Blocher voit comme seule solution dans la réintroduction des quotas. «Ceux dont nous avons vraiment besoin viendront, et s’ils n’ont plus de travail, ils devront repartir.»
Le franc fort en cause
Daniel Lampart, économiste en chef de l’Union syndicale suisse (USS), a une toute autre explication du fait que l’avance de la Suisse sur ses régions voisines a diminué: «La raison n’est ni l’UE ni l’Espace économique européen, mais l’euro ou le franc fort.»
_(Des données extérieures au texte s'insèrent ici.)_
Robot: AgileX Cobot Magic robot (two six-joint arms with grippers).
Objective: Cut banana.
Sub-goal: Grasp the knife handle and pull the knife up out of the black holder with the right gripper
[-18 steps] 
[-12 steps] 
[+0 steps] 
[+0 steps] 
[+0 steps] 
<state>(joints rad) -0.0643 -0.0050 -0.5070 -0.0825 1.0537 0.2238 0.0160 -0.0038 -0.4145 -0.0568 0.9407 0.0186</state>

Le taux de change est extrêmement important pour une nation exportatrice comme la Suisse. L’appréciation du franc a été extrêmement préjudiciable à l’économie d’exportation suisse ces dernières années et a notamment entraîné la création de moins d’emplois que dans nos régions voisines.
«Pour stopper cette évolution, la Suisse doit repenser sa politique monétaire», estime Daniel Lampart. La BNS devrait selon lui prendre des mesures plus fermes contre la surévaluation du franc et formuler des objectifs correspondants.